In the listing below, find the line holding "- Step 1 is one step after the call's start" and the line holding "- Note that". Write out those two lines and all lines between, exactly, and nothing more.

---*---

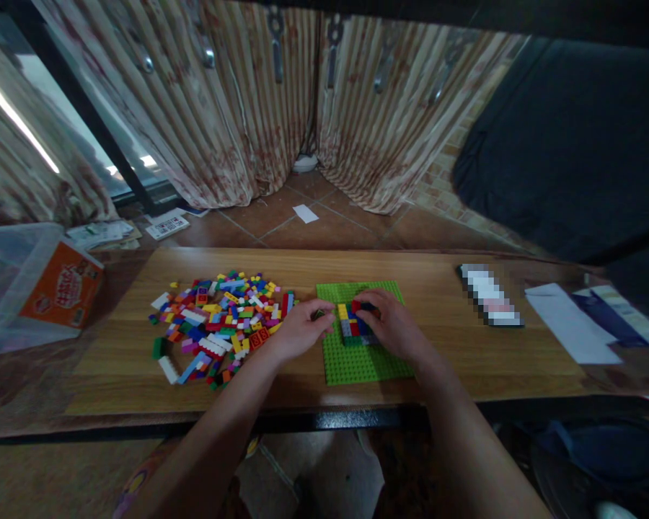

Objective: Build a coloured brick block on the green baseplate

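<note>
- Patterned curtains (281,108) hang behind the wooden table (448,360).
- Green baseplate (362,371) lies on it, bearing a small multicoloured brick build (351,328).
- Left hand (301,331), fingers curled in, is just beside the build; whether it grips a brick, I cannot tell.
- Right hand (392,324) bends partway closed over the build's right side; its hold is unclear.
- Loose bricks (212,308) lie heaped left of the baseplate.

It looked like a room in a home: long patterned curtains (281,130) hung beside a dark-framed window (82,101), the floor (270,220) was tiled, and toy bricks (210,308) covered part of a wooden desk (459,360).
</note>
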### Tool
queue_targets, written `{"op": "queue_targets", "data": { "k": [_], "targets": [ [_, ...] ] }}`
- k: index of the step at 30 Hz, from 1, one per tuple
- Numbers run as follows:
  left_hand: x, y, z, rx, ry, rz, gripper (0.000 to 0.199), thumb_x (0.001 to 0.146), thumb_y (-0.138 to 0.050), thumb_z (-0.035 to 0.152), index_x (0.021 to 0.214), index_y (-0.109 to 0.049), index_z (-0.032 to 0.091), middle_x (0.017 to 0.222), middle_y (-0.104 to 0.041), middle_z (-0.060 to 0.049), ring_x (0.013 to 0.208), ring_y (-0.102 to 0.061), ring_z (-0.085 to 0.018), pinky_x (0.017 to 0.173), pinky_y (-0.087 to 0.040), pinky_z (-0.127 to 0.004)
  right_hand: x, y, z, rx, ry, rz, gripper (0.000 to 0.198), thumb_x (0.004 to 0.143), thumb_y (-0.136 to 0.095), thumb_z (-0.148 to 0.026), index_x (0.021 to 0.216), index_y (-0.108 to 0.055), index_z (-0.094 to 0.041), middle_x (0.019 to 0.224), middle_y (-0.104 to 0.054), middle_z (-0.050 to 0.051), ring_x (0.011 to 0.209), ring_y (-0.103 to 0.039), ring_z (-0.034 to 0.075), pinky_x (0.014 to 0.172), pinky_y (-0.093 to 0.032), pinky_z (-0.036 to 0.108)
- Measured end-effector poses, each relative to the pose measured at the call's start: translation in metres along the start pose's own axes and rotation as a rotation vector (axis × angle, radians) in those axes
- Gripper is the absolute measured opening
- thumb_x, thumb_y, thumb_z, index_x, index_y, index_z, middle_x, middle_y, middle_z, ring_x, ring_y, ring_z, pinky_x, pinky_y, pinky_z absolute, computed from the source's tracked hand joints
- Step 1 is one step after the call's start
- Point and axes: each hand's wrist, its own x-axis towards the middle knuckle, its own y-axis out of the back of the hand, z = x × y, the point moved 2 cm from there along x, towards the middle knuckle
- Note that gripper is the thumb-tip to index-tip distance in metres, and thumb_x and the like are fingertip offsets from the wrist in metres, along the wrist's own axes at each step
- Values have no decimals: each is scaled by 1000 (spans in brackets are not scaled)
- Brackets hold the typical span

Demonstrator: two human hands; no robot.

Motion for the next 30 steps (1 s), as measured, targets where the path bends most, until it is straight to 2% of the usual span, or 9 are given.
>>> {"op": "queue_targets", "data": {
  "k": [15,30],
  "targets": [
    [-2,-1,1,1,-1,-12,23,84,-57,22,104,-62,11,78,-66,-4,68,-64,-12,57,-48,-22,2,-8,-2,-74,-2,-30,22,90,-53,-24,107,-66,-22,112,-63,9,107,-55,25,94,-44,46],
    [1,-1,-10,56,-54,3,28,85,-56,27,109,-62,13,81,-69,-6,67,-66,-14,57,-49,-23,6,-16,-10,-72,-18,-36,21,89,-53,-26,106,-66,-24,114,-63,8,108,-56,25,94,-43,46]
  ]
}}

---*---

§ **Answer section**:
- Step 1 is one step after the call's start
- Point and axes: each hand's wrist, its own x-axis towards the middle knuckle, its own y-axis out of the back of the hand, z = x × y, the point moved 2 cm from there along x, towards the middle knuckle
- Note that gripper is the thumb-tip to index-tip distance in metres, and thumb_x and the like are fingertip offsets from the wrist in metres, along the wrist's own axes at each step

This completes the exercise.